Last week (February 19, 2015) Enterprise Product Partners announced the start of line fill on their 780 Mb/d ECHO to Beaumont/Port Arthur pipeline. The new route will open access for Canadian heavy crude shippers on the recently completed Seaway Twin pipeline from Cushing to Houston to 1.5 MMb/d of refining capacity in Beaumont/Port Arthur including 0.3 MMb/d of heavy crude coker processing. These refineries were a key target of the Keystone-XL pipeline from Canada to the Gulf Coast that still awaits approval. Today we look at demand and competition for Canadian heavy crude on the Texas Gulf Coast.

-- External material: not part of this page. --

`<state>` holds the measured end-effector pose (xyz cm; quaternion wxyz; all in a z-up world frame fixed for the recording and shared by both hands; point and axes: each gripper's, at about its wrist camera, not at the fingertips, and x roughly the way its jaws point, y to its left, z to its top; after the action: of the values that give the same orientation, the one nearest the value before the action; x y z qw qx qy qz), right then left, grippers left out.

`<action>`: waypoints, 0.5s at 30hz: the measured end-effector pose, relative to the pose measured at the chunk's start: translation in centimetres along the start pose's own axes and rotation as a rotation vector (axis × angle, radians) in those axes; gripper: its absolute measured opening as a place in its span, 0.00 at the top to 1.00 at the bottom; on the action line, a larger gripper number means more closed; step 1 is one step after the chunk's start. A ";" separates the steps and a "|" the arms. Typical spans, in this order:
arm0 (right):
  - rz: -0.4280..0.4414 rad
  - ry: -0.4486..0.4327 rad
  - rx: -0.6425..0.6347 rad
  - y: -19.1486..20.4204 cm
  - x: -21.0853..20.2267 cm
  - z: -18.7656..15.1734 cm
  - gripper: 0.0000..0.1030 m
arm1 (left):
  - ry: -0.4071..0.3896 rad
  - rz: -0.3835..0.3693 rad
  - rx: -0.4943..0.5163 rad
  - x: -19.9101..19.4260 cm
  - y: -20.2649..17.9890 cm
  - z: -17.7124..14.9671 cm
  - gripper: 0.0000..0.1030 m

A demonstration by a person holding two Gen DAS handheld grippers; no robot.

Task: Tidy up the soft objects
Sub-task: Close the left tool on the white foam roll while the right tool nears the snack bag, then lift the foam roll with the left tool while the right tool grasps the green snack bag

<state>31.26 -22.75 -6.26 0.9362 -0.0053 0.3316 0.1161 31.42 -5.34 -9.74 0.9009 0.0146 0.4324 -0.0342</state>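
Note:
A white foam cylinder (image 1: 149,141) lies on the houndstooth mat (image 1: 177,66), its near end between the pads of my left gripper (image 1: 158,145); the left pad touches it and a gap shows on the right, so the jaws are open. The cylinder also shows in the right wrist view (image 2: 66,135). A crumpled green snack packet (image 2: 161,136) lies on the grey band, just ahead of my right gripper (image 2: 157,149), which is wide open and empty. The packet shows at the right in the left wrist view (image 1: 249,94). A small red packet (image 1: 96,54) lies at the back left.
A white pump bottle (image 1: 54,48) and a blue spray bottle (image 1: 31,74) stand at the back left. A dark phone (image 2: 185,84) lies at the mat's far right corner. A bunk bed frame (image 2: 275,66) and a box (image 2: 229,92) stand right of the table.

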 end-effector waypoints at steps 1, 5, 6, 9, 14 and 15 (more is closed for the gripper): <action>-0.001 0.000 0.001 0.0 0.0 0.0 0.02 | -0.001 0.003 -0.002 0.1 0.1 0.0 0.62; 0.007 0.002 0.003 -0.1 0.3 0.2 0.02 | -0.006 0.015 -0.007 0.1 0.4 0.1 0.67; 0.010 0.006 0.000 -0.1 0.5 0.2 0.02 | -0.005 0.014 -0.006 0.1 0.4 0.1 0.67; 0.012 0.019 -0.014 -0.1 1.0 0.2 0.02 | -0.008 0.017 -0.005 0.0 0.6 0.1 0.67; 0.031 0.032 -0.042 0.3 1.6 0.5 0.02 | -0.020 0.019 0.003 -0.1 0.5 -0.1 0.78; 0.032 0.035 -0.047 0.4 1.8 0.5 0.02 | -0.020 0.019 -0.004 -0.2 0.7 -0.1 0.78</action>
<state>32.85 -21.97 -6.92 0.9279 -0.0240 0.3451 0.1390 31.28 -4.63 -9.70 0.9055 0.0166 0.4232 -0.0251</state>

In Episode 1 of this two part series we looked at the rather painful progress developing pipeline infrastructure to deliver heavy Canadian oil sands crude to Gulf Coast refineries. Midstream developers have been beset by difficulties including headline grabbing delays to the Keystone XL pipeline and less dramatic but no less damaging setbacks to expansion of the Enbridge system. Since December about 240 Mb/d of heavy Canadian crude has flowed into the Houston Enbridge ECHO terminal on the Seaway Twin pipeline where it must now duke it out with incumbent suppliers to the Gulf Coast’s 1.5 MMb/d of heavy crude “coking” capacity. The largest of the incumbents is Mexican national oil company PEMEX that has already begun discounting it’s flagship Maya crude to do battle with Canadian producers.  In this episode we look at heavy crude refining capacity on the Texas Gulf Coast that Canadian barrels will be competing to supply. We also ponder how the volumes of crude flowing on Seaway Twin today will impact the incumbent suppliers.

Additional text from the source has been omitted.